August 19, 2013 - A Pakistani court on Saturday dismissed charges against a cleric who accused a young Christian girl of blasphemy and who was arrested last year for allegedly forging evidence against her, his lawyer said. The case had brought new spotlight on Pakistan's harsh blasphemy laws, sections of which carry the death penalty or life imprisonment. However, the laws retain broad support in Pakistan, where Islamic conservatism is on the rise alongside extremism and many Muslims are highly sensitive about their faith. The lawyer, Wajid Gilani, said the district judge in Islamabad on Saturday granted the motion to acquit his client, cleric Khalid Chishti, after the judge ruled that the prosecution had not brought forward sufficient evidence. Chishti was the imam, or prayer leader, at the mosque in the mixed, Muslim-Christian neighborhood of Maherabadi in the Pakistani capital. He had accused the Rimsha Masih of burning pages of Islam's holy book last year. He said a man had allegedly brought him a plastic bag containing some burned papers and ash, claiming the girl had been carrying them around. The bag was submitted as evidence to the police and subsequently the girl was arrested to pacify the angry mob in the neighborhood. But then, the cleric himself was arrested and accused of planting pages of the Quran in the bag. Masih was released on bail after spending three weeks in jail and subsequently found shelter in Canada along with her family.

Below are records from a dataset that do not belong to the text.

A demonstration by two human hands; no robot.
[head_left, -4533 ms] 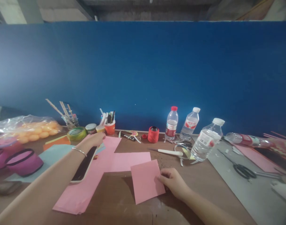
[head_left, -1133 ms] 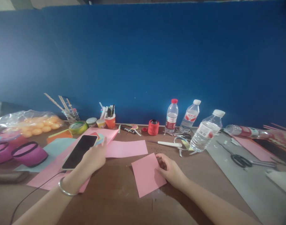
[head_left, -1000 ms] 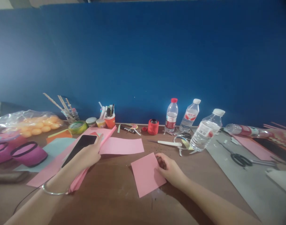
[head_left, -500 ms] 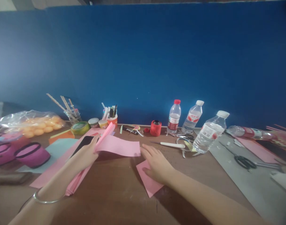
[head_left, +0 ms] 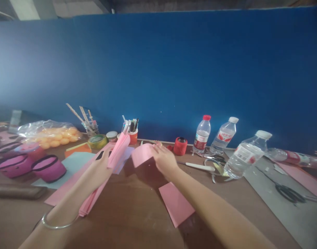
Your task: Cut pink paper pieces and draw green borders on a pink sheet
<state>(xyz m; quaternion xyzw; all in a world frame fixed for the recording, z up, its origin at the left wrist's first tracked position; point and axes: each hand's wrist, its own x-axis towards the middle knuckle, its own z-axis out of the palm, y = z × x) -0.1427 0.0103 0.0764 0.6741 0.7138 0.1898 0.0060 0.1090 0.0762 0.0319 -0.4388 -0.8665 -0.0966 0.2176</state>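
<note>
My left hand (head_left: 102,165) is closed around a long bundle of folded pink paper (head_left: 119,150), which slants up past the fingers and down under my forearm. A curved pink paper strip (head_left: 142,155) is pinched by its right end in my right hand (head_left: 165,159), above the brown table. It is separate from the bundle. Below my right wrist, a pink paper rectangle (head_left: 176,204) lies flat. Beneath my left hand, a large pink sheet (head_left: 62,190) and a pale blue sheet (head_left: 71,166) are spread out. A black object is mostly hidden behind that hand.
On the left are purple fabric cups (head_left: 48,168) and a bag of orange balls (head_left: 57,136). A pen cup (head_left: 133,136) and red roll (head_left: 180,146) line the back. Water bottles (head_left: 248,155), a white-handled tool (head_left: 200,166) and black-handled scissors (head_left: 289,193) are on the right.
My right hand has taken hold of the pink strip's end, and the strip has come away from the left-hand bundle. The pink rectangle is now uncovered. The view has shifted slightly.
</note>
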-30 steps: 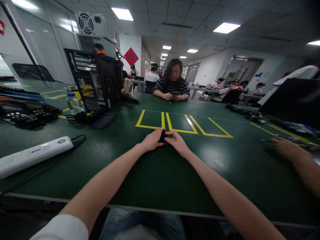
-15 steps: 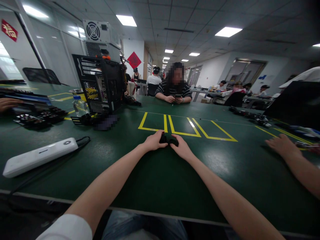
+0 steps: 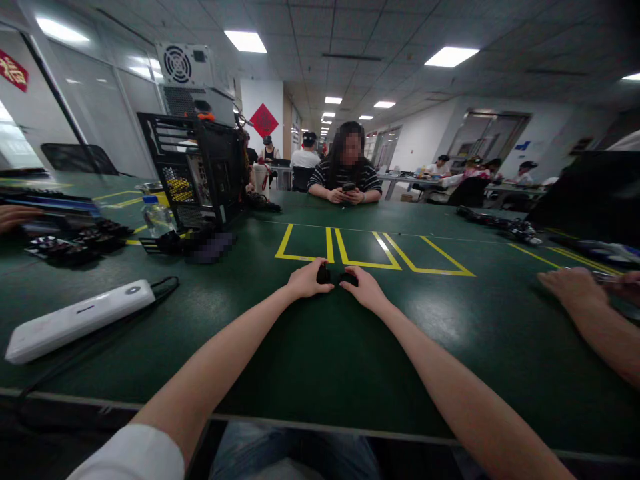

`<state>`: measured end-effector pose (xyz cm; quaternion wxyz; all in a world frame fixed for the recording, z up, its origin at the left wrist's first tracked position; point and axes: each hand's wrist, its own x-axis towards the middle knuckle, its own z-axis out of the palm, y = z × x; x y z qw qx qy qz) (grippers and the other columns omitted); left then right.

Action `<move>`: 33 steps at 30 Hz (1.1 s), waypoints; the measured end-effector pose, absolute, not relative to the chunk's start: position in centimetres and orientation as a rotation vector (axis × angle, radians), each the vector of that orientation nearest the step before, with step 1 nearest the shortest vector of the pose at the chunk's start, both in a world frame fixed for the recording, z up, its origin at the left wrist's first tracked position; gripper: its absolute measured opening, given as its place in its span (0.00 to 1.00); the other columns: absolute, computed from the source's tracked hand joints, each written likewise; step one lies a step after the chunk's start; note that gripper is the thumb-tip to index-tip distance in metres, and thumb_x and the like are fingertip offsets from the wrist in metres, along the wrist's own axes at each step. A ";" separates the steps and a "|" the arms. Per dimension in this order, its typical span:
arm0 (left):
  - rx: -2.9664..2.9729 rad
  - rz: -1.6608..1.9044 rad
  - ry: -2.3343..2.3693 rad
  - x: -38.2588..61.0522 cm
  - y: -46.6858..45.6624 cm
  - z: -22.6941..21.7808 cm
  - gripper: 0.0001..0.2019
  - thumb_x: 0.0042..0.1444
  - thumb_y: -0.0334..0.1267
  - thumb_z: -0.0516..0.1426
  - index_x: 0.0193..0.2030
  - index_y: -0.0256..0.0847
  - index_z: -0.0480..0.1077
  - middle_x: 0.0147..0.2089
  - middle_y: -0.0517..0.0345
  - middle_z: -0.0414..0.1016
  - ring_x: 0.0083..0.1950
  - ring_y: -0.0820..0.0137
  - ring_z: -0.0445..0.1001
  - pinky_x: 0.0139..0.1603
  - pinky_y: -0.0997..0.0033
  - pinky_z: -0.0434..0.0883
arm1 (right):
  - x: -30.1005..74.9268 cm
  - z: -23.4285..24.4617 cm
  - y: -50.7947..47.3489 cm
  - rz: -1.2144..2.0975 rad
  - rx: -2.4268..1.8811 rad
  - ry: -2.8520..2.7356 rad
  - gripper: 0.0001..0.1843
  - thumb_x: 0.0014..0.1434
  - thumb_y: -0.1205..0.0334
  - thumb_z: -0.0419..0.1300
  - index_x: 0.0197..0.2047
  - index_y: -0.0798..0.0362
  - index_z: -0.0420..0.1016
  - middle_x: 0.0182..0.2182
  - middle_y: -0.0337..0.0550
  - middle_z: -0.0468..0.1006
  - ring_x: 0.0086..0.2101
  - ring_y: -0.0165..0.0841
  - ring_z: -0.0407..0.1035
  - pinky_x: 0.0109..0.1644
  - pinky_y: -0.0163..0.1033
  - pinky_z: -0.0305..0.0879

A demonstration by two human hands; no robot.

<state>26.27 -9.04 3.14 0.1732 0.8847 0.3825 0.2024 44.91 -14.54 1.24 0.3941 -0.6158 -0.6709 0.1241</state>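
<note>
My left hand (image 3: 306,279) is closed on a small black object (image 3: 324,274), held between thumb and fingers just above or on the green table (image 3: 330,353). Facing it, my right hand (image 3: 366,287) grips another small black piece (image 3: 349,279), which looks rounded. A narrow gap separates the two pieces. Both are too dark and too covered by fingers to tell their kind. Beyond my hands, yellow tape outlines (image 3: 367,265) mark the tabletop.
At left lie a white elongated device (image 3: 83,319) with a black cable, a water bottle (image 3: 157,217) and an open black computer case (image 3: 200,173). Someone with a phone (image 3: 349,187) sits opposite. Another person's hand (image 3: 575,288) rests at right, near cables (image 3: 500,225).
My hands have drawn slightly apart, widening the gap between the black pieces. At right, the other person's second hand has come into view. The camera view has shifted a little.
</note>
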 end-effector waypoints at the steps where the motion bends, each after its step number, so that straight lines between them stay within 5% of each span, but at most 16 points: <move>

After the girl's arrest, most of the other Christian families fled the Islamabad neighborhood where the incident happened, fearing retribution. They took refuge in a forested area in central Islamabad but were kicked out of the area the following day by angry residents. Meanwhile, there were contrary reports about the girl _ some said she was 11 years old and has Down's syndrome; a medical board said she was about 14 and that her mental age didn't match her physical age.
Human rights activists say Pakistan's blasphemy laws are too broad and vague, and are often used by people trying to settle scores with rivals or target religious minorities, who make up 5 percent of Pakistan's 180 million people. Few leaders in the predominantly Muslim country have shown willingness to tackle the contentious issue, especially after two prominent politicians who criticized the blasphemy law were murdered in recent years. One of the politicians was shot by his own bodyguard, who then attracted adoring crowds.